Is it efficient to calculate many results in parallel with multiprocessing.Pool.map()
in a situation where each input value is large (say 500 MB), but where input values general contain the same large object? I am afraid that the way multiprocessing
works is by sending a pickled version of each input value to each worker process in the pool. If no optimization is performed, this would mean sending a lot of data for each input value in map()
. Is this the case? I quickly had a look at the multiprocessing
code but did not find anything obvious.
More generally, what simple parallelization strategy would you recommend so as to do a map()
on say 10,000 values, each of them being a tuple (vector, very_large_matrix)
, where the vectors are always different, but where there are say only 5 different very large matrices?

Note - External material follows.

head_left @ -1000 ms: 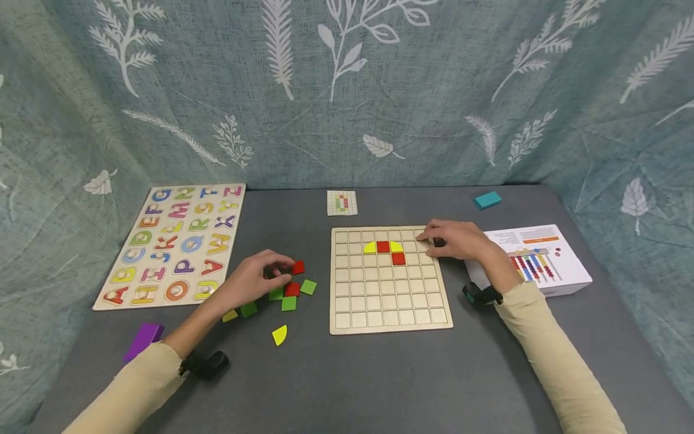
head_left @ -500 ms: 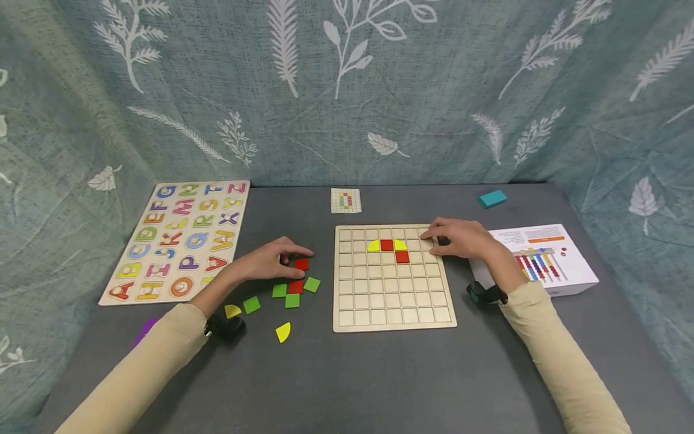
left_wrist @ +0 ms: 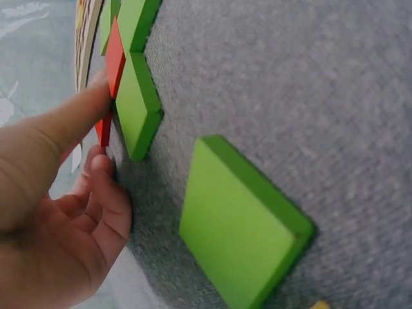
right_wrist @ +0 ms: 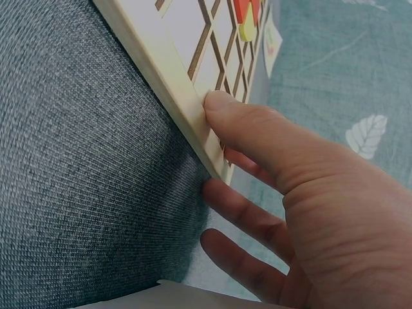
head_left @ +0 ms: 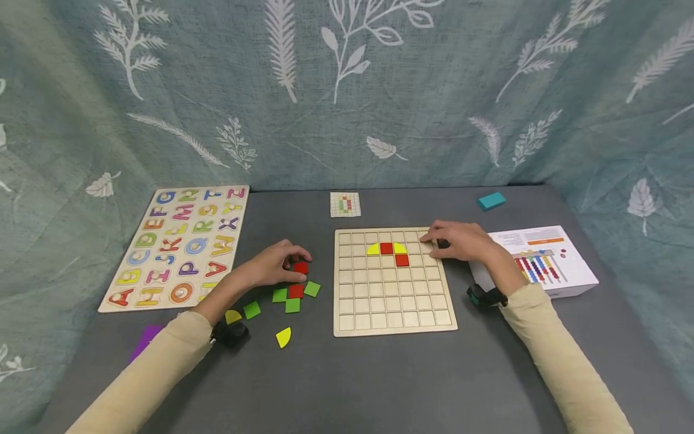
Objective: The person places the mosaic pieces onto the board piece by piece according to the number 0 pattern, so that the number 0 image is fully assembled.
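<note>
My left hand (head_left: 273,263) has its thumb and index finger on either side of a red square tile (head_left: 300,267), pinching it where it lies on the table. In the left wrist view, part of this red tile (left_wrist: 102,132) shows between thumb and fingers. A second red tile (head_left: 295,291) and several green tiles (head_left: 293,305) lie just below. My right hand (head_left: 461,239) rests at the right edge of the wooden grid board (head_left: 374,304), its thumb on the rim in the right wrist view. Yellow quarter-round pieces (head_left: 373,249) and red squares (head_left: 402,260) sit in the board's upper cells.
A small pattern card (head_left: 345,205) lies behind the board. At the left is an alphabet puzzle (head_left: 184,247), with a purple block (head_left: 146,342) partly behind the left sleeve. A white box (head_left: 569,271) and a teal block (head_left: 491,201) stand right. Loose yellow pieces (head_left: 284,337) lie in front.
My left hand has moved right and reached over the upper red tile, then drawn its index finger and thumb in around it. My right hand has stayed at the board's edge.
</note>
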Demonstrator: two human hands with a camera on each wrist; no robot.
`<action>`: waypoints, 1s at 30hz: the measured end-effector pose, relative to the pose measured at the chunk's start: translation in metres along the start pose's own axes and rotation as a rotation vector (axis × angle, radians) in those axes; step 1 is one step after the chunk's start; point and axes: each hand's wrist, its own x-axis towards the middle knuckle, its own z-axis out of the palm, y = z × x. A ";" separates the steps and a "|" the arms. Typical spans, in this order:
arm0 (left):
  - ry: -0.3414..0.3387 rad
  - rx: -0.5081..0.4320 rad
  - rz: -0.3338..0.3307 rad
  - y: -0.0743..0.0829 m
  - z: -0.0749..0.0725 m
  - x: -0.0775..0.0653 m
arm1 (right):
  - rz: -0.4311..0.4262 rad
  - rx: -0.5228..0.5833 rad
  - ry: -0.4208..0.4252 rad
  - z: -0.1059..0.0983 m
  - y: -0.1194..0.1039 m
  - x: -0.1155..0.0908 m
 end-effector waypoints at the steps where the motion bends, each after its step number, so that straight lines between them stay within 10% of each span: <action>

PS: the big input matrices actually appear "progressively": 2,000 vectors are first sent along with the first matrix, then 2,000 vectors are sent with the second matrix, etc.
I think that the obvious solution is to send a reference to the very_large_matrix instead of a clone of the object itself? If there are only five big matrices, create them in the main process. Then when the multiprocessing.Pool
is instantiated it will create a number of child processes that clones the parent process' address space. That means that if there are six processes in the pool, there will be (1 + 6) * 5 different matrices in memory simultaneously.
So in the main process create a lookup of all unique matrices:
matrix_lookup = {1 : matrix(...), 2 : matrix(...), ...}
Then pass the index of each matrix in the matrix_lookup
along with the vectors to the worker processes:
p = Pool(6)
pool.map(func, [(vector, 1), (vector, 2), (vector, 1), ...])